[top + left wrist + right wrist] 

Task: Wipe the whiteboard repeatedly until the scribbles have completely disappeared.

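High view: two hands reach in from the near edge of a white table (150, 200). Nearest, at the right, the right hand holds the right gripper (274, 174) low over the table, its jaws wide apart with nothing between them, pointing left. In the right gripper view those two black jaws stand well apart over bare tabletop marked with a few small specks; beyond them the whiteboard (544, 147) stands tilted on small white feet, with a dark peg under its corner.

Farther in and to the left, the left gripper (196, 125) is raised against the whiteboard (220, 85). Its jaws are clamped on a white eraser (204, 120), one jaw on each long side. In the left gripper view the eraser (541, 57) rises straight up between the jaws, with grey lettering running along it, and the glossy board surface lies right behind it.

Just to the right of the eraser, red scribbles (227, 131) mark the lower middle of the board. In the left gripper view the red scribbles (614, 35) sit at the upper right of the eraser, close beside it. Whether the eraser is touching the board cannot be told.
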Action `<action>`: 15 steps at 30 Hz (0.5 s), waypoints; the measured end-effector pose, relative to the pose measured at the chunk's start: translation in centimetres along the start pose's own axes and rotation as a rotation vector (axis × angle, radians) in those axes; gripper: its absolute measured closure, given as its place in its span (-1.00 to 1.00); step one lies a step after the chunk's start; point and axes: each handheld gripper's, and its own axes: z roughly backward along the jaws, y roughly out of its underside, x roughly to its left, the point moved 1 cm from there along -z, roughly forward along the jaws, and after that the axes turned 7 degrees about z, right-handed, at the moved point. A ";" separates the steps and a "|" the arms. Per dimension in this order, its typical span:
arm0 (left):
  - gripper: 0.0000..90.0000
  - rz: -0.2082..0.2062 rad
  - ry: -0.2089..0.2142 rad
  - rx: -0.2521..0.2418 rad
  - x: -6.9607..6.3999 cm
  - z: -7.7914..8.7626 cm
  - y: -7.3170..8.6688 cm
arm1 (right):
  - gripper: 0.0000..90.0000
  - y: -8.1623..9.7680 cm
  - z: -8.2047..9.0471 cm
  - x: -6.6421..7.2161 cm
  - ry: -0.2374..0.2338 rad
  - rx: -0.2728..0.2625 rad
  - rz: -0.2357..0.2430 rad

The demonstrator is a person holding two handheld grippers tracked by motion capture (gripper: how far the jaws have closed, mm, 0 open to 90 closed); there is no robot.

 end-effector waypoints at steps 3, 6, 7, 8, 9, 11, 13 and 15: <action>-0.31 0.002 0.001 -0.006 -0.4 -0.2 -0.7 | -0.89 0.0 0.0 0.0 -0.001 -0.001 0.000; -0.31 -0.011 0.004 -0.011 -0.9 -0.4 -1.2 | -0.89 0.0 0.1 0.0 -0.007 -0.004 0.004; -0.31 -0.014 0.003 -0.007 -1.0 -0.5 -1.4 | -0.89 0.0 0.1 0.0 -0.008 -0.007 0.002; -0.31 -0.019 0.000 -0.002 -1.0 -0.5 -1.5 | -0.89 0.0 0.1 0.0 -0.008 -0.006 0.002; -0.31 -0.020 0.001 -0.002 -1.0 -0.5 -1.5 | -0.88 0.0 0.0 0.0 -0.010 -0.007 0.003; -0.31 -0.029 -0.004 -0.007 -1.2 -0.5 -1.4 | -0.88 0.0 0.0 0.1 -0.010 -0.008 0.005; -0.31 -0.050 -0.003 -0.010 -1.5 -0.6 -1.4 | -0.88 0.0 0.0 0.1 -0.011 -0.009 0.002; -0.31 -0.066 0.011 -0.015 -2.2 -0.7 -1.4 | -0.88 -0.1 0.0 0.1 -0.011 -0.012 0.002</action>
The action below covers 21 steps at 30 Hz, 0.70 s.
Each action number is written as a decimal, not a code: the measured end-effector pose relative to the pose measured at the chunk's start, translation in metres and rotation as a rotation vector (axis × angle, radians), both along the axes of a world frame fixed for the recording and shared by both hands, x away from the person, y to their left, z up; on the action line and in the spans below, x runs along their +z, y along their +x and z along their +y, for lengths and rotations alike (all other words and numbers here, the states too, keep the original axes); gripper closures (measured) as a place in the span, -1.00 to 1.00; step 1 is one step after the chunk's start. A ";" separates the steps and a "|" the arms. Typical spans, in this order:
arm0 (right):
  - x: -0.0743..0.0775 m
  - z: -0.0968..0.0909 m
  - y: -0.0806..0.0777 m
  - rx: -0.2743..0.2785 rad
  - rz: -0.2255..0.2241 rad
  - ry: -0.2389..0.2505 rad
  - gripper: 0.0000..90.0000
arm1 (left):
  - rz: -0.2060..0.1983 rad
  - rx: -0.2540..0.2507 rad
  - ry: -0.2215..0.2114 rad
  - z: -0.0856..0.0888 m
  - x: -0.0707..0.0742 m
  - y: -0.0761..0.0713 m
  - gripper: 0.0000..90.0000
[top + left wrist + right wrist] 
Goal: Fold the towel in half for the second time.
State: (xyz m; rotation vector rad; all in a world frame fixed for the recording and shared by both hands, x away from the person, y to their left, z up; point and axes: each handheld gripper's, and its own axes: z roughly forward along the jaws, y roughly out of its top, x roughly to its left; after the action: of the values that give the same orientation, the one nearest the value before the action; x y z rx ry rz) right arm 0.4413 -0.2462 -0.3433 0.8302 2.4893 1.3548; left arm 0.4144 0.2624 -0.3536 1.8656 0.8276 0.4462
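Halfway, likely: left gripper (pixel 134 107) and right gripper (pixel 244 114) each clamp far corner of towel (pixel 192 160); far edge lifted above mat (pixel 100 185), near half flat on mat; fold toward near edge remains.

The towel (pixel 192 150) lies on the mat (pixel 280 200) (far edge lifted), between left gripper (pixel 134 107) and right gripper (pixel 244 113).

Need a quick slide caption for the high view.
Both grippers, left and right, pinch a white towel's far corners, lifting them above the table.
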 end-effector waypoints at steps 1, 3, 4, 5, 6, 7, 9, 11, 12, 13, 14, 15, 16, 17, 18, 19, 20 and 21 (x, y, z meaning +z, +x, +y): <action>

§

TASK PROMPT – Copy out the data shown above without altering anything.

SOLUTION –
[top + left wrist + right wrist] 

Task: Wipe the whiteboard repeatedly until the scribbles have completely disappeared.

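High view: two hands reach in from the near edge of a white table (150, 200). Nearest, at the right, the right hand holds the right gripper (274, 174) low over the table, its jaws wide apart with nothing between them, pointing left. In the right gripper view those two black jaws stand well apart over bare tabletop marked with a few small specks; beyond them the whiteboard (544, 147) stands tilted on small white feet, with a dark peg under its corner.

Farther in and to the left, the left gripper (196, 125) is raised against the whiteboard (220, 85). Its jaws are clamped on a white eraser (204, 120), one jaw on each long side. In the left gripper view the eraser (541, 57) rises straight up between the jaws, with grey lettering running along it, and the glossy board surface lies right behind it.

Just to the right of the eraser, red scribbles (227, 131) mark the lower middle of the board. In the left gripper view the red scribbles (614, 35) sit at the upper right of the eraser, close beside it. Whether the eraser is touching the board cannot be told.
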Action `<action>`: 15 steps at 30 Hz (0.5 s), waypoints; the measured end-effector pose, relative to the pose measured at the chunk's start: translation in centimetres along the start pose's own axes and rotation as a rotation vector (axis × angle, radians) in those axes; gripper: its absolute measured closure, given as its place in its span (-1.00 to 1.00); step one lies a step after the chunk's start; point and axes: each handheld gripper's, and its own axes: z roughly backward along the jaws, y roughly out of its underside, x roughly to its left, the point moved 1 cm from there along -z, roughly forward along the jaws, and after that the axes turned 7 degrees about z, right-handed, at the moved point. A ";" separates the steps and a "|" the arms. Per dimension in this order, its typical span:
arm0 (left):
  - gripper: 0.0000..90.0000
  - rz: -0.2082..0.2062 rad
  - ry: -0.2089..0.2142 rad
  - rx: -0.2521..0.2418 rad
  - x: -6.9607..6.3999 cm
  - z: -7.7914..8.7626 cm
  - y: -7.3170..8.6688 cm
arm1 (right):
  - gripper: 0.0000..90.0000
  - y: -8.1623..9.7680 cm
  - z: -8.2047..9.0471 cm
  - x: -6.6421..7.2161 cm
  - ry: -0.2374..0.2338 rad
  - rx: -0.2728..0.2625 rad
  - rz: -0.2357..0.2430 rad

The demonstrator is a person holding two handheld grippers tracked by motion capture (gripper: how far the jaws have closed, mm, 0 open to 90 closed); there is no robot.

 end-effector waypoints at steps 3, 6, 7, 8, 9, 11, 13 and 15: <action>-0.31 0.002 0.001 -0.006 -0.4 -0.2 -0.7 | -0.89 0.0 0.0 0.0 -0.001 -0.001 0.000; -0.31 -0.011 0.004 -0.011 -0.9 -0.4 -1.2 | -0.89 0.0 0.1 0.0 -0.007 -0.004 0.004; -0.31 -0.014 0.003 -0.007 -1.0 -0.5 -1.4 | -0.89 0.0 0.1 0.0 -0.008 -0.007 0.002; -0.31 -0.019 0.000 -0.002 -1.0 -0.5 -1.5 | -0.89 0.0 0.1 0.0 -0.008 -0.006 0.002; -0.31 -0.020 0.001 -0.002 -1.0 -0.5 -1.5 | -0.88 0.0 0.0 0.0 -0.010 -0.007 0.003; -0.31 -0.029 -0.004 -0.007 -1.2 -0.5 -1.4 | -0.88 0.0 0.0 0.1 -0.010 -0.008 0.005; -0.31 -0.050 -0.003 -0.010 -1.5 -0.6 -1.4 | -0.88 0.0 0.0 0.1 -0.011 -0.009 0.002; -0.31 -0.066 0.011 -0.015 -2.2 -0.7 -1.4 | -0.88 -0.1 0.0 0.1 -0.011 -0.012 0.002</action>
The action below covers 21 steps at 30 Hz, 0.70 s.
Each action number is written as a decimal, not a code: the measured end-effector pose relative to the pose measured at the chunk's start, translation in metres and rotation as a rotation vector (axis × angle, radians), both along the axes of a world frame fixed for the recording and shared by both hands, x away from the person, y to their left, z up; on the action line and in the spans below, x runs along their +z, y along their +x and z along their +y, for lengths and rotations alike (all other words and numbers here, the states too, keep the original axes); gripper closures (measured) as a place in the span, -1.00 to 1.00; step 1 is one step after the chunk's start. A ";" separates the steps and a "|" the arms. Typical spans, in this order:
arm0 (right):
  - x: -0.0743..0.0775 m
  - z: -0.0968..0.0909 m
  - y: -0.0806..0.0777 m
  - rx: -0.2743..0.2785 rad
  - rz: -0.2255..0.2241 rad
  - ry: -0.2389..0.2505 rad
  - gripper: 0.0000..90.0000
arm1 (left):
  - rz: -0.2060..0.1983 rad
  - rx: -0.2540..0.2507 rad
  - ry: -0.2215..0.2114 rad
  - z: -0.0856..0.0888 m
  - x: -0.0707..0.0742 m
  - y: -0.0761..0.0713 m
  - gripper: 0.0000..90.0000
[top + left wrist + right wrist] 
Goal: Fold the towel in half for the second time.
State: (xyz m; rotation vector rad; all in a world frame fixed for the recording and shared by both hands, x away from the person, y to their left, z up; point and axes: each handheld gripper's, and its own axes: z roughly forward along the jaws, y roughly out of its top, x roughly to its left; after the action: of the values that give the same orientation, the one nearest the value before the action; x y z rx ry rz) right arm 0.4413 -0.2462 -0.3433 0.8302 2.4893 1.3548; left arm 0.4144 0.2624 -0.3536 1.8656 0.8276 0.4462
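Halfway, likely: left gripper (pixel 134 107) and right gripper (pixel 244 114) each clamp far corner of towel (pixel 192 160); far edge lifted above mat (pixel 100 185), near half flat on mat; fold toward near edge remains.

The towel (pixel 192 150) lies on the mat (pixel 280 200) (far edge lifted), between left gripper (pixel 134 107) and right gripper (pixel 244 113).

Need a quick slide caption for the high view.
Both grippers, left and right, pinch a white towel's far corners, lifting them above the table.
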 end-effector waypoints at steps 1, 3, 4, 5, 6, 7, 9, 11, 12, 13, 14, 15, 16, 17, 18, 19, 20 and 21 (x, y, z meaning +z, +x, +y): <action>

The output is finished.